Single by New Kids on the Block

from the album Hangin' Tough
- B-side: "Didn't I (Blow Your Mind This Time)"
- Released: July 3, 1989
- Genre: Pop rock; dance rock; funk rock;
- Length: 4:18 (album version); 3:54 (7-inch remix);
- Label: Columbia
- Songwriter: Maurice Starr
- Producer: Maurice Starr

New Kids on the Block singles chronology
| "I'll Be Loving You (Forever)" (1989) | "Hangin' Tough" (1989) | "Cover Girl" (1989) |

= Hangin' Tough (song) =

1989 single by New Kids on the Block

"Hangin' Tough" is a song by American boy band New Kids on the Block, released as a single in July 1989 through Columbia Records. It was the fourth single from the group's second album of the same name (1988). Maurice Starr both wrote and produced the song and lead vocals are sung by Donnie Wahlberg. "Hangin' Tough" peaked at No. 1 on the US Billboard Hot 100 on September 9, 1989, and topped the UK Singles Chart, where it became the first new No. 1 single of the 1990s yet the lowest-selling No. 1 hit up to that point.

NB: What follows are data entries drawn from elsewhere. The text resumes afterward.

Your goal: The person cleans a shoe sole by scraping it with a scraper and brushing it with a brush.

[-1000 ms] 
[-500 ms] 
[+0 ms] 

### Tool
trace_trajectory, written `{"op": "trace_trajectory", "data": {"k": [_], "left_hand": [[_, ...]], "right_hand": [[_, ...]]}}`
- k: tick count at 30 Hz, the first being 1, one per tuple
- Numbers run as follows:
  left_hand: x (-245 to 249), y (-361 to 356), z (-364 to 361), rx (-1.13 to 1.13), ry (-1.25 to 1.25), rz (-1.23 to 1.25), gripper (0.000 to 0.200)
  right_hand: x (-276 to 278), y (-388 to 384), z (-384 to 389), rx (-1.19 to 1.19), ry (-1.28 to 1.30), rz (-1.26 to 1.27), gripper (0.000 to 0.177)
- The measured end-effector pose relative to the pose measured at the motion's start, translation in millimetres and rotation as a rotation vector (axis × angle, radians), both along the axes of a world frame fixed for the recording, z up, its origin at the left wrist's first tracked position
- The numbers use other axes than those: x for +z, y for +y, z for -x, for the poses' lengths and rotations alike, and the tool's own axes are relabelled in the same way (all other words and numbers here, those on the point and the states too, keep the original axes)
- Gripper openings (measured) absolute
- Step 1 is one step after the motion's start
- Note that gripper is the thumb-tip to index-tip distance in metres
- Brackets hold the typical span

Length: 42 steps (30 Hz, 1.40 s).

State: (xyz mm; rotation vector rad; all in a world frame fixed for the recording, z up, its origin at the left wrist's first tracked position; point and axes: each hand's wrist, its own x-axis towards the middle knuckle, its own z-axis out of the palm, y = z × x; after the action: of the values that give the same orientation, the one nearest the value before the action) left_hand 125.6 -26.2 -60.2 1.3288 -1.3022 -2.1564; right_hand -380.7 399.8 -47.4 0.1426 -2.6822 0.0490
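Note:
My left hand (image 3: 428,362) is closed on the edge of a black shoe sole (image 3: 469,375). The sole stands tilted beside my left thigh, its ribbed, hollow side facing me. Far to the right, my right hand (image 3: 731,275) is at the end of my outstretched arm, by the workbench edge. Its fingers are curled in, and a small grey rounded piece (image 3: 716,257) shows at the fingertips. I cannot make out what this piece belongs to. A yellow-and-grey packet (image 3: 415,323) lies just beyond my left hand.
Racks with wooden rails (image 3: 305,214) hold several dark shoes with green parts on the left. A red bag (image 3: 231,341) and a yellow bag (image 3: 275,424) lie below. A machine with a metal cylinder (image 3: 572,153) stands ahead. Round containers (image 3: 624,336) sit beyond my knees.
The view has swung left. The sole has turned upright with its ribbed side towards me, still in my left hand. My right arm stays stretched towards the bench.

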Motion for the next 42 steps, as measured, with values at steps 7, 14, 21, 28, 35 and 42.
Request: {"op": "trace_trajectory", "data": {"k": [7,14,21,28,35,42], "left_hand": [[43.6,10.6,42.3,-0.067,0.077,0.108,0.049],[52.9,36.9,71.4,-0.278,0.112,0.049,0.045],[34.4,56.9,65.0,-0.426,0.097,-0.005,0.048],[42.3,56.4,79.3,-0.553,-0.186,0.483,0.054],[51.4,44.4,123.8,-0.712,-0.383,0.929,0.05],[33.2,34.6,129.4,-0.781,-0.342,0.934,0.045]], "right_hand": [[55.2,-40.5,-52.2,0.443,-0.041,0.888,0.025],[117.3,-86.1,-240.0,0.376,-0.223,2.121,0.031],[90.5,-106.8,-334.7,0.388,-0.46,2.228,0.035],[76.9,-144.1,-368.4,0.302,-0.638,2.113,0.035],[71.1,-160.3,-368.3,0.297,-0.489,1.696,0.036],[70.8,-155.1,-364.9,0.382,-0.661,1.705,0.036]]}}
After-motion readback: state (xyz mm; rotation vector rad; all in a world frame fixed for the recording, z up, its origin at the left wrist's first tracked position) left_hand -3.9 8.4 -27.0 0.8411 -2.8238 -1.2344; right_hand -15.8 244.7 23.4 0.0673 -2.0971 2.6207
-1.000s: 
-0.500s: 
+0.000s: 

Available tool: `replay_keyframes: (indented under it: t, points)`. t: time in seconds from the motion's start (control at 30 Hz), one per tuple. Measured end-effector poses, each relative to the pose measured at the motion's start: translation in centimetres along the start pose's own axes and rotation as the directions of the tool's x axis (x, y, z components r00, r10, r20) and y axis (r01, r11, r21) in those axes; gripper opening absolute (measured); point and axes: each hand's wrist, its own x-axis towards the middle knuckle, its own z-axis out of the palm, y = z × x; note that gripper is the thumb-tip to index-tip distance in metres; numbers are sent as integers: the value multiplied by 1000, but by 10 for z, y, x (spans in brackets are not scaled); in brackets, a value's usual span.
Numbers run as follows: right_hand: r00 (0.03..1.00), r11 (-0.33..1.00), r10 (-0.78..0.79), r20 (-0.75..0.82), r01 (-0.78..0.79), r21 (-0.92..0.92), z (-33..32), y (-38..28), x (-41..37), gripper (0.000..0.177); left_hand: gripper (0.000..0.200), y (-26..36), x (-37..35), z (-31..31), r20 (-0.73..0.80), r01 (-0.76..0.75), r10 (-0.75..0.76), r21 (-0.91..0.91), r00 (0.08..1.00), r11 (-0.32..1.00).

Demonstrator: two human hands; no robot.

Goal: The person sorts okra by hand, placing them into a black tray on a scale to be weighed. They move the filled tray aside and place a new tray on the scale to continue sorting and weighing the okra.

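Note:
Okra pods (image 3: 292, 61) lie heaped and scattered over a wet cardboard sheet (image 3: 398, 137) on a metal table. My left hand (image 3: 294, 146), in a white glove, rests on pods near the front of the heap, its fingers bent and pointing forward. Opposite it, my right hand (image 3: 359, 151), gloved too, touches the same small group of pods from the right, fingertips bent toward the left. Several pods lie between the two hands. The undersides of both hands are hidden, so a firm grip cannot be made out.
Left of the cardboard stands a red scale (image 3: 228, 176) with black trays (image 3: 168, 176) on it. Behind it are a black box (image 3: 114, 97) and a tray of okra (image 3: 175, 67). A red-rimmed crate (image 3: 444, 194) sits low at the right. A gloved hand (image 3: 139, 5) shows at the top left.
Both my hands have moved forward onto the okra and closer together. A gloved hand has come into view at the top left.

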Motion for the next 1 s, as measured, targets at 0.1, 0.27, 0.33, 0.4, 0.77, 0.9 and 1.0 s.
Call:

It is their only No. 1 single in Ireland and reached the top 10 in Australia, Canada, Luxembourg and New Zealand.

==Background==
There are two distinct renditions of the song: the original album version, which includes a keyboard solo; and the remixed version, which is arguably more recognizable and is commonly included on Greatest Hits albums. The remixed version features a guitar solo and heavier instrumentation.

==Track listings==
- US, UK, and Dutch 7-inch vinyl
A. "Hangin' Tough" (7-inch remix) – 3:54
B. "Didn't I (Blow Your Mind)" – 4:24

- UK 12-inch vinyl
A1. "Hangin' Tough" (Tougher Mix) – 3:32
B1. "Hangin' Tough" (LP version) – 4:16
B2. "Didn't I (Blow Your Mind)" – 4:24

- UK maxi-CD
1. "Hangin' Tough" (7-inch remix) – 3:54
2. "Hangin' Tough" (Tougher Mix) – 3:32
3. "Didn't I (Blow Your Mind)" – 4:24

- UK 12-inch vinyl
A1. "Hangin' Tough" (Tougher Mix) – 3:32
A2. "What'cha Gonna Do (About It)" – 3:54
B1. "Hangin' Tough" (LP version) – 4:16
B2. "Didn't I (Blow Your Mind)" – 4:24

==Charts==

===Weekly charts===

| Chart (1989–1990) | Peak position |
|---|---|
| Australia (ARIA) | 8 |
| Belgium (Ultratop 50 Flanders) | 32 |
| Canada Top Singles (RPM) | 6 |
| Europe (Eurochart Hot 100) | 2 |
| Europe (European Hit Radio) | 25 |
| Finland (Suomen virallinen lista) | 16 |
| France Airplay (SNEP) | 54 |
| Ireland (IRMA) | 1 |
| Israel (IBA) | 18 |
| Luxembourg (Radio Luxembourg) | 1 |
| Netherlands (Dutch Top 40) | 34 |
| Netherlands (Single Top 100) | 31 |
| New Zealand (Recorded Music NZ) | 7 |
| Norway (VG-lista) | 5 |
| Spain Airplay (Top 40 Radio) | 24 |
| UK Singles (OCC) | 1 |
| UK Airplay (Music & Media) | 8 |
| US Billboard Hot 100 | 1 |
| US Cash Box Top 100 | 2 |
| West Germany (GfK) | 29 |
| Zimbabwe (ZIMA) | 8 |

===Year-end charts===

| Chart (1989) | Position |
|---|---|
| Australia (ARIA) | 75 |
| Canada Top Singles (RPM) | 39 |
| US Billboard Hot 100 | 49 |

| Chart (1990) | Position |
|---|---|
| Europe (Eurochart Hot 100) | 93 |
| UK Singles (OCC) | 57 |

==Certifications and sales==

| Region | Certification | Certified units/sales |
| Australia (ARIA) | Gold | 35,000^{^} |
| Canada (Music Canada) | Gold | 50,000^{^} |
| United States (RIAA) | Platinum | 1,000,000^{^} |
^{^} Shipments figures based on certification alone.

==In other media==
• The song was used in Regular Show season 2, episode 7 “High Score”.

• It was on the soundtrack for The Wizard along with You Got It (The Right Stuff).